As per the MDN page on HTTP Status Code 429, when a 429 status is sent it may include a Retry-After HTTP header which specifies how long to wait before trying again. Currently our RetryPolicy does not check for this header, and we should make it so it does.

gorzell commented 2 years ago

This should be pretty straight forward to fix or look at. I think the main question is how it should interact with the other settings of the policy. i.e. what if it is longer than max_delay or max_elapsed? I would think you would just take the min?

It might also need to be added to the trait, because the function with access to the headers isn't what picks the duration between retries.

gorzell commented 2 years ago

Do we know if Azure is actually including this header? I have never seen it, but we also usually get ServerBusy | Service Unavailable (503). I also don't see 429 in the listed common or blob store error codes. Maybe they are used by some of the other services?

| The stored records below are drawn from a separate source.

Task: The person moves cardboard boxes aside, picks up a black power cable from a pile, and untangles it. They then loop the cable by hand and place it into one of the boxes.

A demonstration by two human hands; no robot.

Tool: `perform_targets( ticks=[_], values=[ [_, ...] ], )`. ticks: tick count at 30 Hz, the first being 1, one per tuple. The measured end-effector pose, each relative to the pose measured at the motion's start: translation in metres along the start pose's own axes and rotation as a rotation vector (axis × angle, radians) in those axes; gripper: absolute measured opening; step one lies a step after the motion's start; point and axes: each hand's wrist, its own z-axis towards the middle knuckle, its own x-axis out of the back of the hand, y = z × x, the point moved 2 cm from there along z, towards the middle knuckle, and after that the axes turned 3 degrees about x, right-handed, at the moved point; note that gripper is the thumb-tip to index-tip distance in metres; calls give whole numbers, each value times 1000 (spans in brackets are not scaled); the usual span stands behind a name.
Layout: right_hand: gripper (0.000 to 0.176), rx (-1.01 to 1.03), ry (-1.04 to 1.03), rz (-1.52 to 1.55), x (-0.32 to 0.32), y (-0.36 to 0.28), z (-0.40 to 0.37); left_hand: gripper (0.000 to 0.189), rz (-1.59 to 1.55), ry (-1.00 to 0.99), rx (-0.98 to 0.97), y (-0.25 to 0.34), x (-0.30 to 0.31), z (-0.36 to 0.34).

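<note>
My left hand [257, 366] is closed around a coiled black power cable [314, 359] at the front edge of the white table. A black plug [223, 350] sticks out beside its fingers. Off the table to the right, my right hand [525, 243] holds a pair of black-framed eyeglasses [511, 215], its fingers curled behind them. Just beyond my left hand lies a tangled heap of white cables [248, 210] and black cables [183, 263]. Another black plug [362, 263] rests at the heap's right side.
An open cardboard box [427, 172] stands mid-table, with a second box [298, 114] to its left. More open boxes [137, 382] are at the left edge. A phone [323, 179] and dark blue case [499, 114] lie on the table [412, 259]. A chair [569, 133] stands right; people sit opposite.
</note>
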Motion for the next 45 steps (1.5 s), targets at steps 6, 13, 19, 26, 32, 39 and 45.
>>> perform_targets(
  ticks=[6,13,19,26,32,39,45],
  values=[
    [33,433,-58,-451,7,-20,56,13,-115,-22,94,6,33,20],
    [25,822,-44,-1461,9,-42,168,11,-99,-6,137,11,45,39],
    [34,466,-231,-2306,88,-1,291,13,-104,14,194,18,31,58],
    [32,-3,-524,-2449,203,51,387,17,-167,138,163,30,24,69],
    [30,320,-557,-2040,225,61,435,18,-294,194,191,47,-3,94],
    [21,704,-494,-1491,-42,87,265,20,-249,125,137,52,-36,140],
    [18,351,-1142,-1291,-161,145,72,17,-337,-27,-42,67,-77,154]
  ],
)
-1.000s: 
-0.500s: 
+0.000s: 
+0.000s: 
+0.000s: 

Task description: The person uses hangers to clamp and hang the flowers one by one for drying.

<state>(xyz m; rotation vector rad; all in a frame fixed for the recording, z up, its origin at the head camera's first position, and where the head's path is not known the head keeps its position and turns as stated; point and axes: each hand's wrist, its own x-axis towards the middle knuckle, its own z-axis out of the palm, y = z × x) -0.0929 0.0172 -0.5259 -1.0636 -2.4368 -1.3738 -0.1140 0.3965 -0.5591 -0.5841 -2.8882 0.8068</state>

cataggar commented 2 years ago

You can see which services are using 429 by looking at the specs: https://cs.github.com/?scopeName=All+repos&scope=&q=%22429%22%3A+repo%3AAzure%2Fazure-rest-api-specs++language%3AJSON

gorzell commented 2 years ago

And since @cataggar pointed out this is documented in code, the header is indeed actually used sometimes: https://cs.github.com/Azure/azure-rest-api-specs?q=%2F%22429%22%3A.*%5Cn.*headers.*%5Cn.*Retry%2F+repo%3AAzure%2Fazure-rest-api-specs++language%3AJSON

So back to the question of what do you do when it conflicts with the policy.

rylev commented 2 years ago

It seems like the specific delay between retries should be the max of the Retry-After time and the policies specified max_delay. Essentially max_delay is a best attempt unless the service asks for more delay. And once the max_elapsed is reached even if the delay ended up being longer than max_delay we should no longer retry.